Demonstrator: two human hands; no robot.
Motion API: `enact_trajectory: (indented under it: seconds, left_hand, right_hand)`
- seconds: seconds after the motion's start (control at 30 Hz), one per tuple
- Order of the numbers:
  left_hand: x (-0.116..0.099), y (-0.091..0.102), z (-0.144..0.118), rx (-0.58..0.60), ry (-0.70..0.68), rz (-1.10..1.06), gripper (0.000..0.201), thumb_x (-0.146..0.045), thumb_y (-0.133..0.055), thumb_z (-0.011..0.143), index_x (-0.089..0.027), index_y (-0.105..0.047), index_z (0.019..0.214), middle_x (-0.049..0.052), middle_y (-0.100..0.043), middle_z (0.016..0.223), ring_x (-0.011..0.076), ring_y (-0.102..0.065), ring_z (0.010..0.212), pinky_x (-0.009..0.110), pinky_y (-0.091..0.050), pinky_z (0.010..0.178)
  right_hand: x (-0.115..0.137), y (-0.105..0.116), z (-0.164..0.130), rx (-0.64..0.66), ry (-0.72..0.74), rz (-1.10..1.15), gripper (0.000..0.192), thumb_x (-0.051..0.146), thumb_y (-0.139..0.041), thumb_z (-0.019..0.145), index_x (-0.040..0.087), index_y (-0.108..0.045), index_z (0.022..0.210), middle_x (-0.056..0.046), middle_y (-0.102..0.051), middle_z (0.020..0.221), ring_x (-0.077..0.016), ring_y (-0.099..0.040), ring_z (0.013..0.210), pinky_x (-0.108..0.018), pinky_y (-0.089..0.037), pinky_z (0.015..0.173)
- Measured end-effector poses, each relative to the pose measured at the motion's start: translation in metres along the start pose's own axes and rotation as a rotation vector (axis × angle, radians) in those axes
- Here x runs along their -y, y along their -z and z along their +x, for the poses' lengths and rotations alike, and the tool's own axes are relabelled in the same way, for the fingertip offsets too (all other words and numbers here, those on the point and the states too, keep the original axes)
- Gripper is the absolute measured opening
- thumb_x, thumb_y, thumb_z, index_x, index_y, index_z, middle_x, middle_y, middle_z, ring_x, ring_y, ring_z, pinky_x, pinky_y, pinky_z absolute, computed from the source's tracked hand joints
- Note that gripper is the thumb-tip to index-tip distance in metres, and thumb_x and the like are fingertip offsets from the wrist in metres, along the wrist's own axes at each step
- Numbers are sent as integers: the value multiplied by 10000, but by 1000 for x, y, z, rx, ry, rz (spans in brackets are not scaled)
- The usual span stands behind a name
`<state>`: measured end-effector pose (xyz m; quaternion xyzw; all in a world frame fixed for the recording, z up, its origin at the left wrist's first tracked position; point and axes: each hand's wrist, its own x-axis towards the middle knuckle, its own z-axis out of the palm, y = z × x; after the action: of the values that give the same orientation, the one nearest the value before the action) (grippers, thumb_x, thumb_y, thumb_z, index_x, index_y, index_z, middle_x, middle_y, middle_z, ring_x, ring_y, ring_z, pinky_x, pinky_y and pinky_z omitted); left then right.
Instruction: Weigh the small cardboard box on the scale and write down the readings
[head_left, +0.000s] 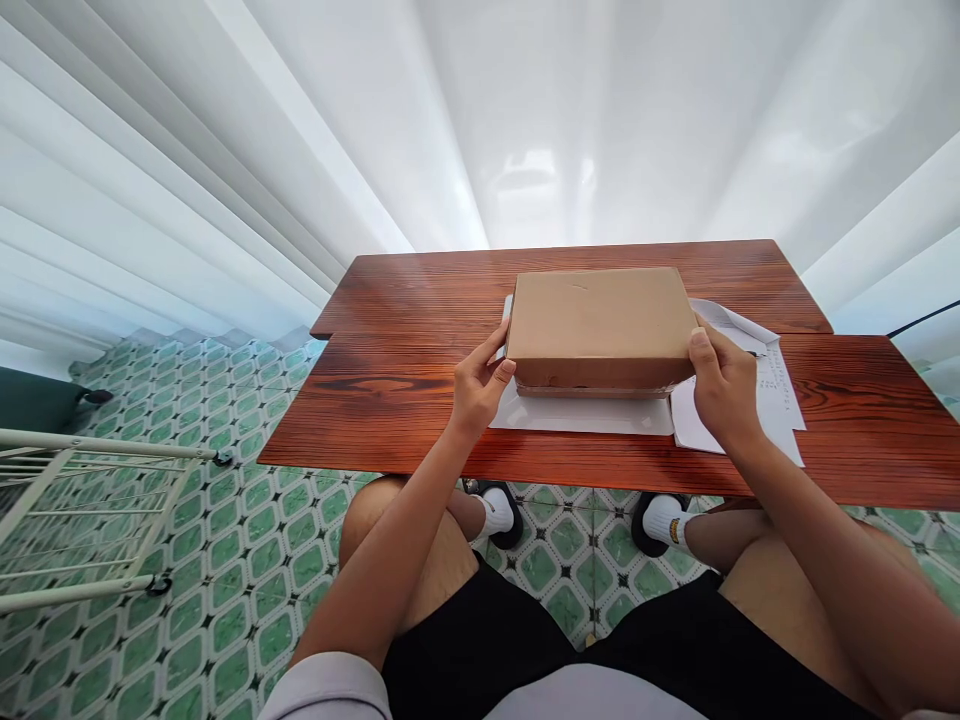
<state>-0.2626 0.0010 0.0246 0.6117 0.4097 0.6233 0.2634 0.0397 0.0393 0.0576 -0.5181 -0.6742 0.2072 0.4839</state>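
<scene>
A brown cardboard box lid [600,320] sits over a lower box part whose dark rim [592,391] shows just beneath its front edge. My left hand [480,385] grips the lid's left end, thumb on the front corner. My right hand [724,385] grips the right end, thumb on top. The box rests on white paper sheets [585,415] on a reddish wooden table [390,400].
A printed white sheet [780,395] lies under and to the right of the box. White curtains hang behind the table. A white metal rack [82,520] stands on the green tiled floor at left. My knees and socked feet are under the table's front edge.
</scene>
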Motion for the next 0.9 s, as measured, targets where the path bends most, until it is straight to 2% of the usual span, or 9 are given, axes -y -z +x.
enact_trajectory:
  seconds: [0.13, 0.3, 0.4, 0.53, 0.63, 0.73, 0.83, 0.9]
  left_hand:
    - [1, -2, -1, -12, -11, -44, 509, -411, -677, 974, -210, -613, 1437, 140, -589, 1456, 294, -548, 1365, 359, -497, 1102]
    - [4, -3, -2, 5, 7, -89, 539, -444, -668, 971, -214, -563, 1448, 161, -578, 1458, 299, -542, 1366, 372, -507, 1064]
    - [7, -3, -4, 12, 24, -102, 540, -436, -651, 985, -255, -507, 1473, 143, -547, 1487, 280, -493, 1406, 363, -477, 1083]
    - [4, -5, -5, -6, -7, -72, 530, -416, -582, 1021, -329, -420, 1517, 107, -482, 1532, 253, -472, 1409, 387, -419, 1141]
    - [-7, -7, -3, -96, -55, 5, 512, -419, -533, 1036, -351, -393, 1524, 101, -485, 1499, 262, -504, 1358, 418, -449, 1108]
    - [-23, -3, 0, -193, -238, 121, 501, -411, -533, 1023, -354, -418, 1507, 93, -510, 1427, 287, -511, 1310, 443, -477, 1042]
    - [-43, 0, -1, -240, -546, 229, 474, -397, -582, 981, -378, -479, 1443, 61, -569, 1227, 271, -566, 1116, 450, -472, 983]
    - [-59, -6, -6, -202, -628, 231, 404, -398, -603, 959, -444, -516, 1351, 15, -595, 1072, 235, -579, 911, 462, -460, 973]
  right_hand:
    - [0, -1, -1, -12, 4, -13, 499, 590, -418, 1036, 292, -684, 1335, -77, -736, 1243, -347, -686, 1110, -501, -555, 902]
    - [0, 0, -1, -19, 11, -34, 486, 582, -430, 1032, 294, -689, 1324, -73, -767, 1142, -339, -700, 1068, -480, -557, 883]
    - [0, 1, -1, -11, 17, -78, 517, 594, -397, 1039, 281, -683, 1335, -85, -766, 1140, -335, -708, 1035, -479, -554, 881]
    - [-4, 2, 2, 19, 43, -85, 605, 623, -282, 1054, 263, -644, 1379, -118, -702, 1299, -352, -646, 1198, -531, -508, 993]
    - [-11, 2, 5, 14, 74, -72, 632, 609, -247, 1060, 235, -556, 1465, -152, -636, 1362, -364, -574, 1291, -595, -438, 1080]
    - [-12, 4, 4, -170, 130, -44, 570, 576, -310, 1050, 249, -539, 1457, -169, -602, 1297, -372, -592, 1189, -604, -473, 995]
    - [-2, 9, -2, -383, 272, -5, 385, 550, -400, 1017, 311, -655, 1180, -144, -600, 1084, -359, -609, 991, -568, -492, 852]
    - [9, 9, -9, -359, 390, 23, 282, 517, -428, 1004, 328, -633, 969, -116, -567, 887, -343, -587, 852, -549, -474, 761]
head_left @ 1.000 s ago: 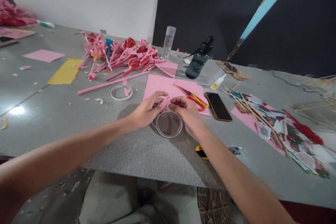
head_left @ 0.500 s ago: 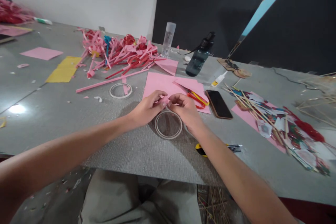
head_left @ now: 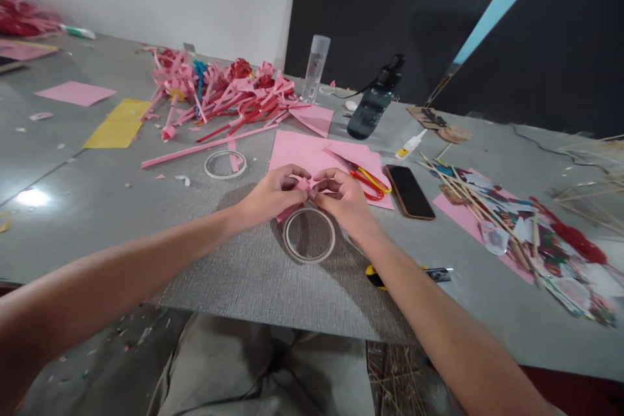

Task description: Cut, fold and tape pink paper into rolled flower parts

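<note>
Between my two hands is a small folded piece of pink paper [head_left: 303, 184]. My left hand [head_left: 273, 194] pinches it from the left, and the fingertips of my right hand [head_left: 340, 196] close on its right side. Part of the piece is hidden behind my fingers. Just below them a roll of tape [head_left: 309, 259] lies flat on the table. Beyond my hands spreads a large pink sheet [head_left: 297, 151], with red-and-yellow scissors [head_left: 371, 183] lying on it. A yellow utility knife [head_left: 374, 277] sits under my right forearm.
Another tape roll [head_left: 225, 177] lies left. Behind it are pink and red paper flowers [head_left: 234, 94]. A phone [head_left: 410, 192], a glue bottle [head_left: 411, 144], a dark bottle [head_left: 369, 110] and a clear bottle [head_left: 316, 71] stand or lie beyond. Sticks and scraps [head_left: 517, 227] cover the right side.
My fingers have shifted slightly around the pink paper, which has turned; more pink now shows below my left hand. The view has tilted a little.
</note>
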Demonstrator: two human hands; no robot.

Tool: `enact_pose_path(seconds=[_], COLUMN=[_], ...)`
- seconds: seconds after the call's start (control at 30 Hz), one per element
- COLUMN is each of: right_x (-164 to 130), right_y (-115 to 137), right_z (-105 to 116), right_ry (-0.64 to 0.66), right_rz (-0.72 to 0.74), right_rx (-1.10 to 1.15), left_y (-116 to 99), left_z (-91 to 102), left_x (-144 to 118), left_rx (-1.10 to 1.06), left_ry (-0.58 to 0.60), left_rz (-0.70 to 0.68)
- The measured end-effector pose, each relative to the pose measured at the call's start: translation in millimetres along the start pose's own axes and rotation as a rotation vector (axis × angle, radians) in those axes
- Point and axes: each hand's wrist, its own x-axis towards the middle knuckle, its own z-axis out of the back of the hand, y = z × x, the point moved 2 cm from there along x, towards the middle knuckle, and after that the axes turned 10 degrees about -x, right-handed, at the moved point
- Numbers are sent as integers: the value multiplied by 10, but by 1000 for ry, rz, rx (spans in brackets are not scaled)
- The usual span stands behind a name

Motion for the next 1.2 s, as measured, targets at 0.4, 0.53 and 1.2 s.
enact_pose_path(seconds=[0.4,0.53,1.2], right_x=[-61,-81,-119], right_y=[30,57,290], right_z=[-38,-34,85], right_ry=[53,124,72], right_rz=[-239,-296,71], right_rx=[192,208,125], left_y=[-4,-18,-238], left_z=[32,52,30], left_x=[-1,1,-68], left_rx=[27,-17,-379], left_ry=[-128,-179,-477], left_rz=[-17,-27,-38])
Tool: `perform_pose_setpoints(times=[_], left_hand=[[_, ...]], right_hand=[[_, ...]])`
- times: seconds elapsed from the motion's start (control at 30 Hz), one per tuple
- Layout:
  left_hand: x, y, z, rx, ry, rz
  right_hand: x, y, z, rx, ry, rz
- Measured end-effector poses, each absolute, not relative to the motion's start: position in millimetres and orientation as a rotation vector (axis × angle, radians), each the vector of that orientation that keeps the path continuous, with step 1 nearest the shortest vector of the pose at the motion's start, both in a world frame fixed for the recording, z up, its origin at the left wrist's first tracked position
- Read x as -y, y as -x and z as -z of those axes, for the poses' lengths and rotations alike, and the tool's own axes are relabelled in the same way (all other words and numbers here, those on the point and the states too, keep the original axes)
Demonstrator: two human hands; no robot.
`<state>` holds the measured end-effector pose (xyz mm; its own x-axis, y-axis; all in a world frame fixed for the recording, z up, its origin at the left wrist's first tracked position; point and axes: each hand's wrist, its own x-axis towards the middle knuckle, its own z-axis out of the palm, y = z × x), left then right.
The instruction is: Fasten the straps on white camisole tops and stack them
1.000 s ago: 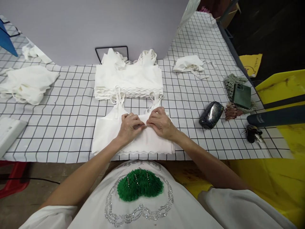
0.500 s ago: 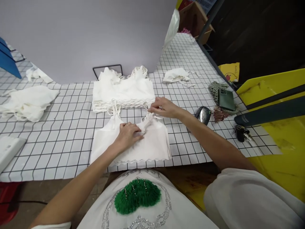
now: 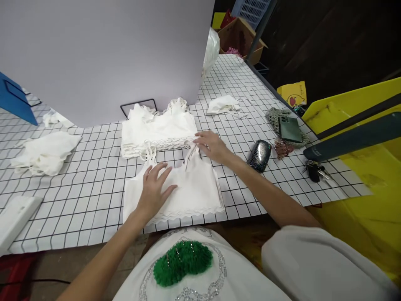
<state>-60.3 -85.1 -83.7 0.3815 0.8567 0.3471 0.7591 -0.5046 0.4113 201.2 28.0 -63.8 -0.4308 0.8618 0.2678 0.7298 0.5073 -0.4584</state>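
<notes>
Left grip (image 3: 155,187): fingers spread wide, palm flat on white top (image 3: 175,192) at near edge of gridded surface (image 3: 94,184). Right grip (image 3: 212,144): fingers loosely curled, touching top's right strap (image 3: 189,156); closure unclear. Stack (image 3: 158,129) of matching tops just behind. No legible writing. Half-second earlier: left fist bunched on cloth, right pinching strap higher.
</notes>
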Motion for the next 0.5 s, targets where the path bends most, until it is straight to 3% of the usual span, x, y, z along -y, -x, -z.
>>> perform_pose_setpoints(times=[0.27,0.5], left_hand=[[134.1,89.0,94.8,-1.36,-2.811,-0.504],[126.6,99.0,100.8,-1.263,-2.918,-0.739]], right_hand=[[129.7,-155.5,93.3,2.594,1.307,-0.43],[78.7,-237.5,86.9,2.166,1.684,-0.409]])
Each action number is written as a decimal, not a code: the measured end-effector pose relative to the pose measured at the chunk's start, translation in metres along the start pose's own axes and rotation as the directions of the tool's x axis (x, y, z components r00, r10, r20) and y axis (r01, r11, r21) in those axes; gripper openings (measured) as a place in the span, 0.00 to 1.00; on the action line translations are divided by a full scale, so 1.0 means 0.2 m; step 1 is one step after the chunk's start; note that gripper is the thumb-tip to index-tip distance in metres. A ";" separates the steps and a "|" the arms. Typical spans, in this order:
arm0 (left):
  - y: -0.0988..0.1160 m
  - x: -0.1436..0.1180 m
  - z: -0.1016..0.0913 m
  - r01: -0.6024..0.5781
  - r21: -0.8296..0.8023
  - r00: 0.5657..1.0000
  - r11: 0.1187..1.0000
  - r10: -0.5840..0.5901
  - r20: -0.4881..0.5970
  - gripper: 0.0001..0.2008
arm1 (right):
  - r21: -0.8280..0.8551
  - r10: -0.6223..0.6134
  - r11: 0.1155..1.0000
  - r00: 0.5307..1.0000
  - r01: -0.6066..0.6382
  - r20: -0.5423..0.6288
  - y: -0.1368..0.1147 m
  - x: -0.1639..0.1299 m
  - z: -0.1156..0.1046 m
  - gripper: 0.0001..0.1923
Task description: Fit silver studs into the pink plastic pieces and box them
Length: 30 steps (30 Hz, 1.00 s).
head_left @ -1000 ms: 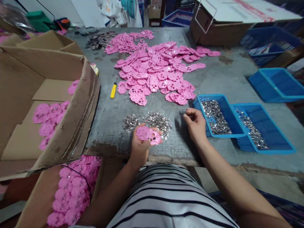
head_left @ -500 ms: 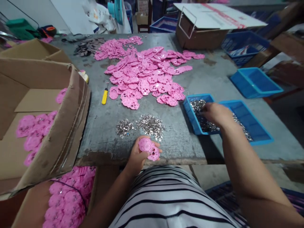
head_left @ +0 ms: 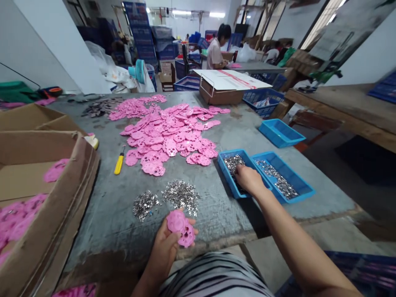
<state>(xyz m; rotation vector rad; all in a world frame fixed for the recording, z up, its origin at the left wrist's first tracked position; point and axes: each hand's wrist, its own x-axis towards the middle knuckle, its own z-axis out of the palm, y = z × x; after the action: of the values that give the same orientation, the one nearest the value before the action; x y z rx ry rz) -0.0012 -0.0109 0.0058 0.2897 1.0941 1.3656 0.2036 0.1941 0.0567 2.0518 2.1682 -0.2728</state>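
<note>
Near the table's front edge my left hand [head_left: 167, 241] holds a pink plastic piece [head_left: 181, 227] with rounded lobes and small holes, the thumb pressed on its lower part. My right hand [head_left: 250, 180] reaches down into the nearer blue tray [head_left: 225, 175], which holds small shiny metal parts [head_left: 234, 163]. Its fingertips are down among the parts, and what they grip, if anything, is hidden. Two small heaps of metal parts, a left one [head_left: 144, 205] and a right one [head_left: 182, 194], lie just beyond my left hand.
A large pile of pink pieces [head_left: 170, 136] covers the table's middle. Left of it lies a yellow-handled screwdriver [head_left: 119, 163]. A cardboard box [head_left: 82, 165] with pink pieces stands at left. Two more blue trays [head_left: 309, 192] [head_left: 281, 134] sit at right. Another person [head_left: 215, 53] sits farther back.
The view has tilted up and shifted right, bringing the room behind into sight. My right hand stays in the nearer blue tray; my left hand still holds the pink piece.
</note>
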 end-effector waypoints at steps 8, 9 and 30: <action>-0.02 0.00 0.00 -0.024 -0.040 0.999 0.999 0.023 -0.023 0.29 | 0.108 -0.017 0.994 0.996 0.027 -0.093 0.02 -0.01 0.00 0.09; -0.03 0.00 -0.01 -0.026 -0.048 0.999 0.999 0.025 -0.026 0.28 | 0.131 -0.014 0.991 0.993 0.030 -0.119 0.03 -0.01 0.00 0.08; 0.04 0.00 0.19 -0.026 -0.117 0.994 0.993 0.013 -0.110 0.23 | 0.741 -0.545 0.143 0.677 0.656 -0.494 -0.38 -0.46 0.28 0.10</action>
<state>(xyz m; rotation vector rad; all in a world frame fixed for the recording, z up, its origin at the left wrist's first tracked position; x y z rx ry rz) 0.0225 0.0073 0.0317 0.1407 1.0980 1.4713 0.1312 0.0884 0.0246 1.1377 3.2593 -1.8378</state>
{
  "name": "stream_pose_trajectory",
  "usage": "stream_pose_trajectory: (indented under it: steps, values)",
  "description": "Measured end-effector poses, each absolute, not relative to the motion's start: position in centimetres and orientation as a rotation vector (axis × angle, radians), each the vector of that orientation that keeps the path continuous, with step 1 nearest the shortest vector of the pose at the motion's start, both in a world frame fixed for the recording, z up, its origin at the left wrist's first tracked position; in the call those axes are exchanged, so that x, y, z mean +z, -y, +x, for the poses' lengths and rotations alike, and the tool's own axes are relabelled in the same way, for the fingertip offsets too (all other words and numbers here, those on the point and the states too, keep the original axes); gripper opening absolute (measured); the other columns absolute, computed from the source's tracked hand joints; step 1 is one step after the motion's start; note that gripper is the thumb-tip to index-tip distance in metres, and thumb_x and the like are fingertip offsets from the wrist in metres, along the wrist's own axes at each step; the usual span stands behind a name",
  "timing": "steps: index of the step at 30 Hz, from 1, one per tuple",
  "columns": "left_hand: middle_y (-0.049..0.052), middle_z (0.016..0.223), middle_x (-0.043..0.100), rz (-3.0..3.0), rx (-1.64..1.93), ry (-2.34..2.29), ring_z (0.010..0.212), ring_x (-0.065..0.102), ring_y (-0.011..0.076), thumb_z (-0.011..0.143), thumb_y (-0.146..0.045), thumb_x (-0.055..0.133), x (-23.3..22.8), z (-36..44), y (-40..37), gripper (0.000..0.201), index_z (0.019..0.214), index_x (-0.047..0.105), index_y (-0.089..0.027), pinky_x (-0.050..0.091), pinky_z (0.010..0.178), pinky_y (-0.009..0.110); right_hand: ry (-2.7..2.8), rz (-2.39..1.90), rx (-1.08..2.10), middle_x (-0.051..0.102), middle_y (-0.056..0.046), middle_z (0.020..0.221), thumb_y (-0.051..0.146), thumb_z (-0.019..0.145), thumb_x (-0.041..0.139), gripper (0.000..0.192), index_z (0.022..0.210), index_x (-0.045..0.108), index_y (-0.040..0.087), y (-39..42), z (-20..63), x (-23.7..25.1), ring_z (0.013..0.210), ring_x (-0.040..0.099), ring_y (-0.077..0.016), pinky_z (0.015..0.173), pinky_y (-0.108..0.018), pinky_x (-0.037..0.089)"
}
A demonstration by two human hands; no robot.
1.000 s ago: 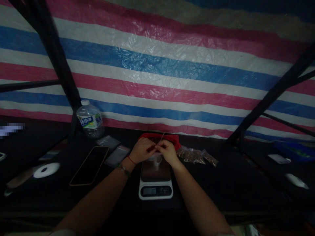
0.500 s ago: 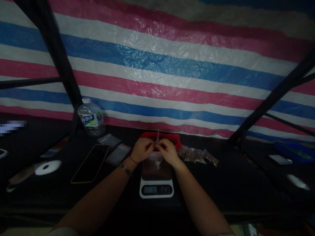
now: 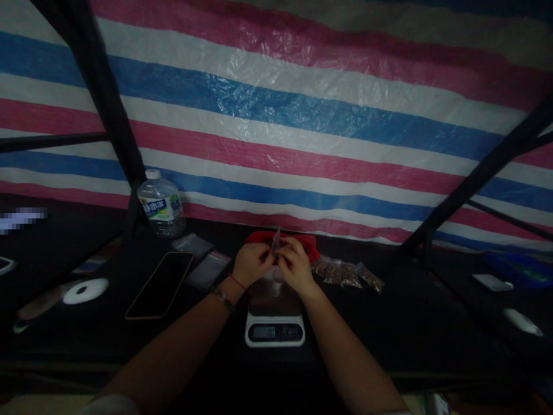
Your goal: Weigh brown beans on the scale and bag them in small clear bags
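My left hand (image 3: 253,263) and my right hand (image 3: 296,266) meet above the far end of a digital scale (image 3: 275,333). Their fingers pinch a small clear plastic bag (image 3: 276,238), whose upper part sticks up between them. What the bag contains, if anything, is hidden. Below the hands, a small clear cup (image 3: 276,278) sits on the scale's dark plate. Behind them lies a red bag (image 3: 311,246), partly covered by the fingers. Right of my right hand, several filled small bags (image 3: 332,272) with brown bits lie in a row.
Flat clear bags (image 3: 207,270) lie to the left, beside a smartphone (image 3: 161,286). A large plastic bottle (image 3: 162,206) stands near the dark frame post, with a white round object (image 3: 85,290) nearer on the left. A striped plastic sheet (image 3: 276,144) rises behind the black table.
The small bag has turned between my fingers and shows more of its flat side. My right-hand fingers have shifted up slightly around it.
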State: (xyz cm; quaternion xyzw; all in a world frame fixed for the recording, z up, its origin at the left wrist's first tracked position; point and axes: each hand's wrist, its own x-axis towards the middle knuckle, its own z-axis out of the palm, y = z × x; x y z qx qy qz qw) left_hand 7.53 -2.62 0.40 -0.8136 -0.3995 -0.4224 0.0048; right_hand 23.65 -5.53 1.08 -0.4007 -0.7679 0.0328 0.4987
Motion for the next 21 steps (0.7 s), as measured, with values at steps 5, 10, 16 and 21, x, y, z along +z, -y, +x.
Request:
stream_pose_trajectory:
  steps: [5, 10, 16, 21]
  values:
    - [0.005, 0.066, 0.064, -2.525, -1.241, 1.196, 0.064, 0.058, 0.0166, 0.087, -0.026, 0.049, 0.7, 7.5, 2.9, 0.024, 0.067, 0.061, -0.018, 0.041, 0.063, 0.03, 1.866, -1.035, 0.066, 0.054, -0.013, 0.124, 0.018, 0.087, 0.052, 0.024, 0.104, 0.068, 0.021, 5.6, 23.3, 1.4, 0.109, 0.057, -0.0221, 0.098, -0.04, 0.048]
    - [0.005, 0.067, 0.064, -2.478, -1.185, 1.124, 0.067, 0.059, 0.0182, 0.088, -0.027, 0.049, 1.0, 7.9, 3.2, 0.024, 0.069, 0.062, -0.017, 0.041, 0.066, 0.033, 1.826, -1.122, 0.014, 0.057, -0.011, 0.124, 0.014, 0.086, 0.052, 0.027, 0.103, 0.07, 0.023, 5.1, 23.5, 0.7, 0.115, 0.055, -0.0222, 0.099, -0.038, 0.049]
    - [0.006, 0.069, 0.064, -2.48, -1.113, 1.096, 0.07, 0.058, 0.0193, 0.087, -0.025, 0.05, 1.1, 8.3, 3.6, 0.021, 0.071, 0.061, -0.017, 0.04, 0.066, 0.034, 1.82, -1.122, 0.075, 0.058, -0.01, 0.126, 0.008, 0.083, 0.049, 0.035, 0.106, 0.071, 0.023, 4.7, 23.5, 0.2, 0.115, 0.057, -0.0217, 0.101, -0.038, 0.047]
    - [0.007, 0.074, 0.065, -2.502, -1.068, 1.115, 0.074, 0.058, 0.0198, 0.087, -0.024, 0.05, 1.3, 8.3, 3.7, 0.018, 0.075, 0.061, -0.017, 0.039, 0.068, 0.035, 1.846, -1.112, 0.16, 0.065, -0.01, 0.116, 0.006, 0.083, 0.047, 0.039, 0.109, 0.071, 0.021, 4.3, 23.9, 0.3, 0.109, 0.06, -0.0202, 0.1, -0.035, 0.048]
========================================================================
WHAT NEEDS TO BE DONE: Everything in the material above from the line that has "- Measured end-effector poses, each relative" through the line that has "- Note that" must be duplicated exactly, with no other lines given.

WRITTEN SOLUTION:
- Measured end-effector poses, each relative to the pose measured at the motion's start: translation in metres along the start pose's own axes and rotation as a rotation vector (axis × angle, radians) in those axes
- Here x runs along their -y, y along their -z and z along their +x, for the poses' lengths and rotations alike, and the tool's own axes are relabelled in the same way, for the fingertip offsets too (all other words and numbers here, those on the point and the states too, keep the original axes)
- Gripper is the absolute measured opening
- thumb_x, thumb_y, thumb_z, index_x, index_y, index_z, middle_x, middle_y, middle_z, ring_x, ring_y, ring_z, pinky_x, pinky_y, pinky_z absolute, computed from the source's tracked hand joints
- Note that gripper is the thumb-tip to index-tip distance in metres, and thumb_x and the like are fingertip offsets from the wrist in metres, along the wrist's own axes at each step

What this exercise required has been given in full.